The variable YearsEmployed ranges from 0 to 30. However, in the neural network problem analysis, it was important only to differentiate between five states: less than 1 year, 1 year, 2 years, 3 years, and 4 or more. This can be represented as a fuzzy variable with five crisp fuzzy sets, or, the data can be pre-processed and represented by a discrete variable with five states.
Savings ranges from 0 to $10 000, which is a fuzzy variable with values of Low, Medium, and High as fuzzy sets over that range.
AppraisedValue and LoanAmount both cover a large range from 0 to a million dollars. Represent these as fuzzy variables with three fuzzy sets, and manage the large range by defining our fuzzy set membership functions to map to an intuitive notion of High, Medium, and Low. There is no need for scaling as there is with neural networks.
The Location is a categorical variable with 3 possible values, RURAL, SUBURB, or URBAN.
The StructureValue is ignored since it is part of the StructureToValueRatio ratio.
The LoanAmount is a fuzzy variable with fuzzy sets of LOW, MEDIUM, and HIGH and ranges from 0 to $1 000 000.
The MonthlyPayment can be ignored since it is included in the PaymentToIncomeRatio.
The five computed Ratios can be represented as fuzzy variables with a single fuzzy set over them. The fuzzy set can be segmented with a 0 value at 0, and a 1.0 membership when the ratio is equal to 1.0. Later we will show how some of these ratios can be computed inside the ruleset rather than requiring them to be included in the data.
Finally, the Response variable has six discrete output values: Approved, Insufficient income, Unstable employment, Poor credit, Low property value, and Low structure value.

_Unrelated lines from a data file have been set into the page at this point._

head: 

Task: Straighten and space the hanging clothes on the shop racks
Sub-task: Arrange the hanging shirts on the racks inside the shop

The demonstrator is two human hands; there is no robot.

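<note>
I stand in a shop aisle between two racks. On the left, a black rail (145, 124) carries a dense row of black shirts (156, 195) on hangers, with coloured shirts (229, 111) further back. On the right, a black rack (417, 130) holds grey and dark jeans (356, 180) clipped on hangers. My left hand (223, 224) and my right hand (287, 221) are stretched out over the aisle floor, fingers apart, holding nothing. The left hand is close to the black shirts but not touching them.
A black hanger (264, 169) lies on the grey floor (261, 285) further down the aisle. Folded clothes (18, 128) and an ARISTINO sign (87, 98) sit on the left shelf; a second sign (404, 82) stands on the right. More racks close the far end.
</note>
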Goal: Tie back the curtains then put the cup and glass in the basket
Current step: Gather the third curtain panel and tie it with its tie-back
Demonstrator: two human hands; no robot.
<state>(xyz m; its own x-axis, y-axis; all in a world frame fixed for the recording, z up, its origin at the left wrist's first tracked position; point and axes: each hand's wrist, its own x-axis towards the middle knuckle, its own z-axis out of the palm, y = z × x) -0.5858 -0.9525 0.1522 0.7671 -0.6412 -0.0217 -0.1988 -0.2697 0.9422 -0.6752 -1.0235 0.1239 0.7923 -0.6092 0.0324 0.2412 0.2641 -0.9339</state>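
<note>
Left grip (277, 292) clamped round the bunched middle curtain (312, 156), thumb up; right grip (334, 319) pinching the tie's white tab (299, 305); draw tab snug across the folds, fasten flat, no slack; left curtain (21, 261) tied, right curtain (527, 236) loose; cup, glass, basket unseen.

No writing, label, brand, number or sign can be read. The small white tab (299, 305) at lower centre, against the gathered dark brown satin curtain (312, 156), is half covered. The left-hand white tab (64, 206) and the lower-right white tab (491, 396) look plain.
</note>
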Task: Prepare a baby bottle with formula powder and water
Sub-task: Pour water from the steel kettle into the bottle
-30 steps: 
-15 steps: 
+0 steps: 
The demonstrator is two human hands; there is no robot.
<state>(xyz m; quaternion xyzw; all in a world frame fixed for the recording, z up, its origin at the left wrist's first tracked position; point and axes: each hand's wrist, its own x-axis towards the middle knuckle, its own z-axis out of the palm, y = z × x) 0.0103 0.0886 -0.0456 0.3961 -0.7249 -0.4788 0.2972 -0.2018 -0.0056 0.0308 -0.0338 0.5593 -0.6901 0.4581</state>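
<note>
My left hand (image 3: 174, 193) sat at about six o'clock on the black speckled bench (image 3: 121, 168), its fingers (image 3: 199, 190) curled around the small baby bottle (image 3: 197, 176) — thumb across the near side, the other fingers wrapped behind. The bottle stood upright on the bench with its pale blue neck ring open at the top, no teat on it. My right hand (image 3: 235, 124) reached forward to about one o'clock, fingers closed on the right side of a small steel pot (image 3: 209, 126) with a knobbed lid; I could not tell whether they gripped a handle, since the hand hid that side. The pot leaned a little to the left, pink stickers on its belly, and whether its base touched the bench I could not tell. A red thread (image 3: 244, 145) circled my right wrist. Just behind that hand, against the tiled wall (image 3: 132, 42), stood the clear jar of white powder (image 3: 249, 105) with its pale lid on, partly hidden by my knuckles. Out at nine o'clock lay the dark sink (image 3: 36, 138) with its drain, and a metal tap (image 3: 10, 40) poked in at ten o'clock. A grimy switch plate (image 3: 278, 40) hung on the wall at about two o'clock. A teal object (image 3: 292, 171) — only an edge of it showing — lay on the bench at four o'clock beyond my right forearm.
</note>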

Variable definitions are as follows:
Fuzzy Variable Definition Summary
Database Field | Representation |
Income | Fuzzy $0 to $10 000 (Low, Medium, High) |
YearsEmployed | Fuzzy 0 to 30 years (<1, <2, <3, <4, >=4) |
Savings | Fuzzy $0 to $10 000 (Low, Medium, High) |
AppraisedValue | Fuzzy $0 to $1 000 000 (Low, Medium, High) |
Location | Categorical ("RURAL", "SUBURB", "URBAN") |
StructureValue | Ignored |
LoanAmount | Fuzzy $0 to $1 000 000 (Low, Medium, High) |
MonthlyPayment | Ignored |
LoanToValueRatio | Continuous 0.0 to 1.0 |
PaymentToIncomeRatio | Continuous 0.0 to 1.0 |
StructureToValueRatio | Continuous 0.0 to 1.0 |
CreditScore | Continuous 0.0 to 1.0 |
Response | Categorical ("Approved", "Rejected") |
IncomeCheck | Categorical ("OK", "InsufficientIncome") |
EmploymentCheck | Categorical ("OK", "UnstableEmployment") |
CreditCheck | Categorical ("OK", "PoorCredit") |
PropertyCheck | Categorical ("OK", "LowPropertyValue") |
StructureCheck | Categorical ("OK", "LowStructureValue") |
Continue to work with the module developed in the first part of the tutorial by adding a Fuzzy Ruleset as an alternate processing method to the back propagation neural network approach.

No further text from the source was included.